AHA Population Research Prize goes to Vermont medical scientist for use of “biomarkers” to expand understanding of cardiovascular disease causes
American Heart Association Meeting Report
Embargoed until 5 a.m. CT / 6 a.m. ET on Monday, November 12, 2018
CHICAGO, Nov. 12 – The American Heart Association has awarded its Population Research Prize for 2018 to Mary Cushman, M.D., of the Larner College of Medicine at the University of Vermont in Burlington, “for contributions to our understanding of the causes of cardiovascular diseases, including heart disease, venous thrombosis, stroke and risk factors for these diseases, with emphasis on understanding racial disparities.”

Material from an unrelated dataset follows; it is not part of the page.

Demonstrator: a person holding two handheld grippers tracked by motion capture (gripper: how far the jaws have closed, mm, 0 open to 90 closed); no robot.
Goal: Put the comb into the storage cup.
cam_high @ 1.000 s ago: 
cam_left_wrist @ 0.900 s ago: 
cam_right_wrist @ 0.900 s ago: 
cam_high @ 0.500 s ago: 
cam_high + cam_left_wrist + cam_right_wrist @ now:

Cushman, professor of medicine and of pathology and laboratory medicine at UVM, received the prize on Sunday, November 11, during opening ceremonies at the American Heart Association’s Scientific Sessions 2018, a premier global exchange of the latest advances in cardiovascular science for researchers and clinicians at McCormick Place convention center in Chicago. Association President Ivor Benjamin, M.D., of the Medical College of Wisconsin in Milwaukee, presented the prize, a citation and $5,000 honorarium. The annual prize honors important studies of cardiovascular disease patterns in populations.
“Dr. Cushman has led critically acclaimed research utilizing biomarker assessments in population studies to elucidate pathways of disease etiology for the three most common vascular diseases – coronary heart disease, stroke and venous thromboembolism - as well as their risk factors,” Benjamin said as he awarded the prize.
AHA’s President said, Cushman’s recent findings include a new understanding of the role of inflammation in cardiovascular diseases and how it relates to racial disparities in disease. “She has also shown the importance of the connection between vascular health and brain health, particularly risk factors and biomarkers pointing to age-related cognitive dysfunction.”
Cushman also is a leader in scientific publishing and communicating science, he said.
The AHA prizewinner received her medical degree from the University of Vermont College of Medicine in 1989 and joined the faculty there in 1995.